EXERCISE BRIEF ▸
Write each entry out once more, please, precisely as shown.

DATA EXCERPTS ▸

----

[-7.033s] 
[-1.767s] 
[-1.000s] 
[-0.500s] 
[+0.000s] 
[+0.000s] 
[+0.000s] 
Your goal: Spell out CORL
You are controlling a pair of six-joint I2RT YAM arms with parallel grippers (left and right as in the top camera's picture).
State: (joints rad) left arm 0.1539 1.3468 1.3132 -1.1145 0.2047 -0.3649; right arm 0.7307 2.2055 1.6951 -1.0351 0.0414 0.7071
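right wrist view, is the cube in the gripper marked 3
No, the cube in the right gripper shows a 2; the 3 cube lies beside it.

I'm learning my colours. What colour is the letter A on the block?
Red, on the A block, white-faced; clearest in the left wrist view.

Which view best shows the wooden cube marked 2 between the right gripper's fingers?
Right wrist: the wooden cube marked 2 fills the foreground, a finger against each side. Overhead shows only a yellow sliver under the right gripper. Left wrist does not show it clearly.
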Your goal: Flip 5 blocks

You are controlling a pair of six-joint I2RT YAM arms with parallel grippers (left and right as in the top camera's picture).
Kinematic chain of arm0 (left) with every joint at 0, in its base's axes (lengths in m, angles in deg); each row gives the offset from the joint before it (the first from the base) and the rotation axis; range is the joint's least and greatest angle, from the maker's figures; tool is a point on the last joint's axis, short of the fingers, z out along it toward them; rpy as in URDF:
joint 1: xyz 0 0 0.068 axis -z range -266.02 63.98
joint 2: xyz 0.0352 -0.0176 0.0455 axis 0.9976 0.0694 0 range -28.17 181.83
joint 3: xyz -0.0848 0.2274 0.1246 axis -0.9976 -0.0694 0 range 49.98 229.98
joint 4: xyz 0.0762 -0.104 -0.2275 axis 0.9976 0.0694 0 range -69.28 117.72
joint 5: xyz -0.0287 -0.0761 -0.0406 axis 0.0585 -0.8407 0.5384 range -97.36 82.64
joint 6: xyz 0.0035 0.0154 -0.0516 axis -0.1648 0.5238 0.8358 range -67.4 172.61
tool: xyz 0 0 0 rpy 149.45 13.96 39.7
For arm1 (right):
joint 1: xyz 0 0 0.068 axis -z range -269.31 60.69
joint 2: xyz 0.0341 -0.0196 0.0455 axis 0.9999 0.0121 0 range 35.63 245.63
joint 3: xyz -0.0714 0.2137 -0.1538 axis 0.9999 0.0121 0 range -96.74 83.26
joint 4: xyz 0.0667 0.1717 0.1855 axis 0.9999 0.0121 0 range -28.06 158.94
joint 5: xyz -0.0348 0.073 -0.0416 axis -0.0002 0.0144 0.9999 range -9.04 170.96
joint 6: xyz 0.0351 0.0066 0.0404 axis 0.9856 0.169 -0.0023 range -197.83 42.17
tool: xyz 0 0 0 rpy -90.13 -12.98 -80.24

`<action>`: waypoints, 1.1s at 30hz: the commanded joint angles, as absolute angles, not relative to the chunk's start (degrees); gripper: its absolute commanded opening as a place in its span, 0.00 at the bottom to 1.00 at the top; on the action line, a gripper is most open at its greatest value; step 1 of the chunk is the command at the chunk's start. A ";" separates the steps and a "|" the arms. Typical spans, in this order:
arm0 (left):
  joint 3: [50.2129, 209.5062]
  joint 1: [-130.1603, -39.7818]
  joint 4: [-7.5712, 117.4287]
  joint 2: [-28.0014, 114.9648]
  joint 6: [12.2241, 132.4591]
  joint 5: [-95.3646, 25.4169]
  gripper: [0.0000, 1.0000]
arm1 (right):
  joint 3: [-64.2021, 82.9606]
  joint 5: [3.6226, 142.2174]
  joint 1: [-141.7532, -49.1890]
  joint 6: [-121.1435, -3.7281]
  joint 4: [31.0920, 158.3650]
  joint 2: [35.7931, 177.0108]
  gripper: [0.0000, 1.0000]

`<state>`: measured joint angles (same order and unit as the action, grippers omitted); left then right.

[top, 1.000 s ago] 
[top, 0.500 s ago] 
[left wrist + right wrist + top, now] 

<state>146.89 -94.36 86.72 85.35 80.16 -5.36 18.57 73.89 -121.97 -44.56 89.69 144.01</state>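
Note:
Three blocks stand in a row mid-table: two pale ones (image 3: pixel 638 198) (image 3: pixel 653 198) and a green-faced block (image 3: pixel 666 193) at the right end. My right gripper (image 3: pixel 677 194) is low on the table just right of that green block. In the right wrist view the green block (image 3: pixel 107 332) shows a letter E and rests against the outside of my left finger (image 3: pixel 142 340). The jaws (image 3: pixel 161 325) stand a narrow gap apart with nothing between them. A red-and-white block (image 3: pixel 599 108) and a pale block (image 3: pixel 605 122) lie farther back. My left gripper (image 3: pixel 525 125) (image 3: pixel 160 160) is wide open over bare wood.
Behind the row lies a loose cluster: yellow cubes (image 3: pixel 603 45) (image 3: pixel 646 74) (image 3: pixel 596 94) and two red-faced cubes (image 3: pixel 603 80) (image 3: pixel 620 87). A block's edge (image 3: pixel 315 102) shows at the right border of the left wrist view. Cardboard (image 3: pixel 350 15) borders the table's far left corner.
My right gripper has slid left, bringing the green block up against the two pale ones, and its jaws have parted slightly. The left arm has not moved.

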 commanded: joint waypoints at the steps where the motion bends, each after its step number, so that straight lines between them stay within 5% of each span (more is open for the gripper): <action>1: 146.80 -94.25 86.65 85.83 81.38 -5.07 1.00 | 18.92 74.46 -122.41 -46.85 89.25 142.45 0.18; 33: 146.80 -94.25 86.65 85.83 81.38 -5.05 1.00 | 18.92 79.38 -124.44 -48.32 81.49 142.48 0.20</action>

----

ANSWER SPACE ▸
[-7.033s] 
[-1.767s] 
[-1.000s] 
[-0.500s] 
[+0.000s] 
[+0.000s] 
[+0.000s] 
Your goal: Spell out CORL
You are controlling a pair of six-joint I2RT YAM arms with parallel grippers (left and right as in the top camera's picture).
State: (joints rad) left arm 0.1539 1.3468 1.3132 -1.1145 0.2047 -0.3649; right arm 0.7307 2.2055 1.6951 -1.0351 0.0414 0.7071
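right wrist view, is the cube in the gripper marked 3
No, the cube in the right gripper shows a 2; the 3 cube lies beside it.

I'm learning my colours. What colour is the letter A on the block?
Red, on the A block, white-faced; clearest in the left wrist view.

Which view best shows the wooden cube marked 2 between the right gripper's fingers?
Right wrist: the wooden cube marked 2 fills the foreground, a finger against each side. Overhead shows only a yellow sliver under the right gripper. Left wrist does not show it clearly.
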Your goal: Flip 5 blocks

You are controlling a pair of six-joint I2RT YAM arms with parallel grippers (left and right as in the top camera's picture).
Kinematic chain of arm0 (left) with every joint at 0, in its base's axes (lengths in m, angles in deg); each row gives the offset from the joint before it (the first from the base) and the rotation axis; range is the joint's least and greatest angle, from the maker's figures; tool is a point on the last joint's axis, short of the fingers, z out along it toward them; rpy as in URDF:
joint 1: xyz 0 0 0.068 axis -z range -266.02 63.98
joint 2: xyz 0.0352 -0.0176 0.0455 axis 0.9976 0.0694 0 range -28.17 181.83
joint 3: xyz -0.0848 0.2274 0.1246 axis -0.9976 -0.0694 0 range 49.98 229.98
joint 4: xyz 0.0762 -0.104 -0.2275 axis 0.9976 0.0694 0 range -69.28 117.72
joint 5: xyz -0.0287 -0.0761 -0.0406 axis 0.0585 -0.8407 0.5384 range -97.36 82.64
joint 6: xyz 0.0035 0.0154 -0.0516 axis -0.1648 0.5238 0.8358 range -67.4 172.61
tool: xyz 0 0 0 rpy 149.45 13.96 39.7
For arm1 (right):
joint 1: xyz 0 0 0.068 axis -z range -269.31 60.69
joint 2: xyz 0.0341 -0.0196 0.0455 axis 0.9999 0.0121 0 range 35.63 245.63
joint 3: xyz -0.0714 0.2137 -0.1538 axis 0.9999 0.0121 0 range -96.74 83.26
joint 4: xyz 0.0667 0.1717 0.1855 axis 0.9999 0.0121 0 range -28.06 158.94
joint 5: xyz -0.0348 0.073 -0.0416 axis -0.0002 0.0144 0.9999 range -9.04 170.96
joint 6: xyz 0.0351 0.0066 0.0404 axis 0.9856 0.169 -0.0023 range -197.83 42.17
tool: xyz 0 0 0 rpy -90.13 -12.98 -80.24

`<action>`: waypoints, 1.1s at 30hz: the commanded joint angles, as absolute angles, not relative to the chunk's start (degrees); gripper: its absolute commanded opening as a place in its span, 0.00 at the bottom to 1.00 at the top; on the action line, a gripper is most open at its greatest value; step 1 of the chunk is the command at the chunk's start. A ";" separates the steps and a "|" the arms. Typical spans, in this order:
arm0 (left):
  joint 3: [50.2129, 209.5062]
  joint 1: [-130.1603, -39.7818]
  joint 4: [-7.5712, 117.4287]
  joint 2: [-28.0014, 114.9648]
  joint 6: [12.2241, 132.4591]
  joint 5: [-95.3646, 25.4169]
  gripper: [0.0000, 1.0000]
arm1 (right):
  joint 3: [-64.2021, 82.9606]
  joint 5: [3.6226, 142.2174]
  joint 1: [-141.7532, -49.1890]
  joint 6: [-121.1435, -3.7281]
  joint 4: [31.0920, 158.3650]
  joint 2: [35.7931, 177.0108]
  gripper: [0.0000, 1.0000]

`<state>`: measured joint angles (same order and unit as the action, grippers omitted); left then right.

[top, 1.000 s ago] 
[top, 0.500 s ago] 
[left wrist + right wrist + top, now] 

<state>146.89 -94.36 86.72 85.35 80.16 -5.36 18.57 73.89 -121.97 -44.56 89.69 144.01</state>
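Note:
Three blocks stand in a row mid-table: two pale ones (image 3: pixel 638 198) (image 3: pixel 653 198) and a green-faced block (image 3: pixel 666 193) at the right end. My right gripper (image 3: pixel 677 194) is low on the table just right of that green block. In the right wrist view the green block (image 3: pixel 107 332) shows a letter E and rests against the outside of my left finger (image 3: pixel 142 340). The jaws (image 3: pixel 161 325) stand a narrow gap apart with nothing between them. A red-and-white block (image 3: pixel 599 108) and a pale block (image 3: pixel 605 122) lie farther back. My left gripper (image 3: pixel 525 125) (image 3: pixel 160 160) is wide open over bare wood.
Behind the row lies a loose cluster: yellow cubes (image 3: pixel 603 45) (image 3: pixel 646 74) (image 3: pixel 596 94) and two red-faced cubes (image 3: pixel 603 80) (image 3: pixel 620 87). A block's edge (image 3: pixel 315 102) shows at the right border of the left wrist view. Cardboard (image 3: pixel 350 15) borders the table's far left corner.
My right gripper has slid left, bringing the green block up against the two pale ones, and its jaws have parted slightly. The left arm has not moved.
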
 commanded: joint waypoints at the steps where the motion bends, each after its step number, so that straight lines between them stay within 5% of each span (more is open for the gripper): <action>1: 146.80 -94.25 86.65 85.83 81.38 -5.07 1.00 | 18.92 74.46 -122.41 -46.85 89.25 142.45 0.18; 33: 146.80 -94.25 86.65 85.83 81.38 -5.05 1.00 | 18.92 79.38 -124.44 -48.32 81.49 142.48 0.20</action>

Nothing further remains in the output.